Task to carry out: Your job is to print, exactly, the lines in the data below from the line with "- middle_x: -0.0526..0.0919" through the line with "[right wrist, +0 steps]", both included, and to omit any picture.

Dataset extract:
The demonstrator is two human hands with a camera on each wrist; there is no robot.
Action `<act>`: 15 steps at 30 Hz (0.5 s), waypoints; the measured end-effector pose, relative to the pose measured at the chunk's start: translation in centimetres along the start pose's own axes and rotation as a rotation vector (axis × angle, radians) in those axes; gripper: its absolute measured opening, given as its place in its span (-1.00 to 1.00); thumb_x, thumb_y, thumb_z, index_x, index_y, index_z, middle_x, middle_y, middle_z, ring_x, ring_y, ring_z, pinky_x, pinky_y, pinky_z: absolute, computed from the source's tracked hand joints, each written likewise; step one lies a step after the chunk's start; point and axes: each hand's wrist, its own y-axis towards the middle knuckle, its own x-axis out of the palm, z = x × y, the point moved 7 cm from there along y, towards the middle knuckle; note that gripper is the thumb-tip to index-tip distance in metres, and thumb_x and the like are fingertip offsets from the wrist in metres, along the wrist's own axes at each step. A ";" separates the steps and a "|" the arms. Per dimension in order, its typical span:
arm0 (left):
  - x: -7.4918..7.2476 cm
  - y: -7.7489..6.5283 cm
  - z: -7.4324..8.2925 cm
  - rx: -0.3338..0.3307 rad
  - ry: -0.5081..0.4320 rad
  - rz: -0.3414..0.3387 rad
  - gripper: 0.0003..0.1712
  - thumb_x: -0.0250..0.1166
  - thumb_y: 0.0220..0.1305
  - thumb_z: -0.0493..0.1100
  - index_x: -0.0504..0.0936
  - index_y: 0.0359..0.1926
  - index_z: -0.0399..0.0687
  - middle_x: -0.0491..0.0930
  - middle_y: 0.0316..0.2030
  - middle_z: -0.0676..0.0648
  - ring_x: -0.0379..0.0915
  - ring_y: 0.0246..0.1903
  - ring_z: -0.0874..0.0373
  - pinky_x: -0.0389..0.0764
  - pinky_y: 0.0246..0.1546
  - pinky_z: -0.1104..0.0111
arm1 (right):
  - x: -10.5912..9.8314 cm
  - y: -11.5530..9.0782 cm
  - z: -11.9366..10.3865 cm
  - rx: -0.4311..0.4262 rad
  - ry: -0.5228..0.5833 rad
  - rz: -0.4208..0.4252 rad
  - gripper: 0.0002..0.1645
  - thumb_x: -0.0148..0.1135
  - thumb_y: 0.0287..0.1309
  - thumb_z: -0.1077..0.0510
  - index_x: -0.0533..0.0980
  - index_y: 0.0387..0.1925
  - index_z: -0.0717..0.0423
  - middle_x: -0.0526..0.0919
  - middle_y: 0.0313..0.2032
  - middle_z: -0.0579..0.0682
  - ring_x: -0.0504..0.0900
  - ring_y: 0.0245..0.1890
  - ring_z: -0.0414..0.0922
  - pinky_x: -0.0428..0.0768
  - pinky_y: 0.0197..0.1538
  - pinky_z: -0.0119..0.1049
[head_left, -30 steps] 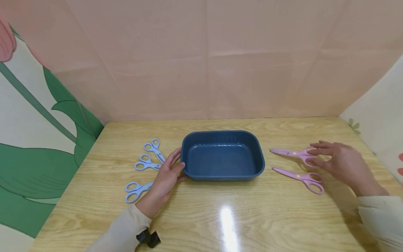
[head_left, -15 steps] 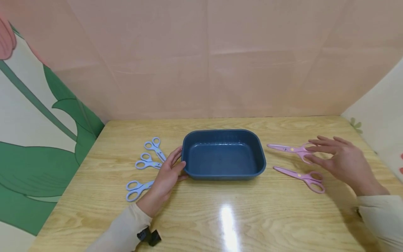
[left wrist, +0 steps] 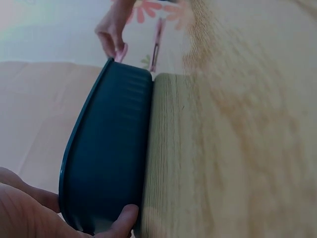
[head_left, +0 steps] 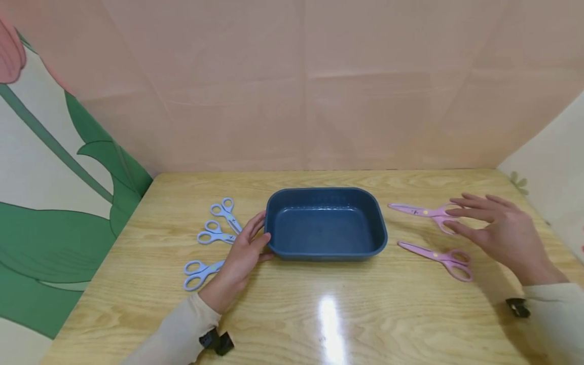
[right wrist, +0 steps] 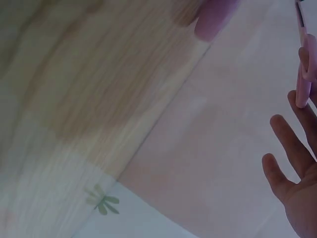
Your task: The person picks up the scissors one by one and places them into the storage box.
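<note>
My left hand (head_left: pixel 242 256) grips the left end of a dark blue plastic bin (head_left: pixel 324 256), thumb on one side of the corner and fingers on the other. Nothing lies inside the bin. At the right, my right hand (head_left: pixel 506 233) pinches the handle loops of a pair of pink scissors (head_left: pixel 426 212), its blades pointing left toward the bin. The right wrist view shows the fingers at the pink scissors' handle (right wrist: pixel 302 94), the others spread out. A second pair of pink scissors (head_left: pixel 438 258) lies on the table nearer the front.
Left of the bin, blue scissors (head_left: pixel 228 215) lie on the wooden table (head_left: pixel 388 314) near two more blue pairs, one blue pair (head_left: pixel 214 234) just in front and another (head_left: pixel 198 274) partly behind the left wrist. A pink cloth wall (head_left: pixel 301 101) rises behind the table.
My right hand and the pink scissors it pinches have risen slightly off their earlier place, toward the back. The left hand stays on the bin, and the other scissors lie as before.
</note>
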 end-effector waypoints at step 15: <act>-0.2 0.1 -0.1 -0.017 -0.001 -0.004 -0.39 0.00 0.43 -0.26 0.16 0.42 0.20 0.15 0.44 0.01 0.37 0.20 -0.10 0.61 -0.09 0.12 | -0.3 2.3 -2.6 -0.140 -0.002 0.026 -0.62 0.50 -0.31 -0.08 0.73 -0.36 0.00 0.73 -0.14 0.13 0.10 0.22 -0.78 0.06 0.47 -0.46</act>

Finished exercise:
  - middle_x: -0.0526..0.0919
  - middle_y: 0.0313..0.2032
  - middle_z: -0.0579..0.0682
  - ring_x: -0.0504..0.0900
  - ring_y: 0.0245..0.1890
  - ring_z: -0.0414..0.0922
  - pinky_x: -0.0428..0.0768
  - pinky_y: 0.0197..0.1538
  - pinky_z: -0.0119..0.1049
[head_left, -30 steps] 
[head_left, -15 steps] 
[left wrist, +0 steps] 
[head_left, +0 steps] 
[right wrist, +0 steps] 

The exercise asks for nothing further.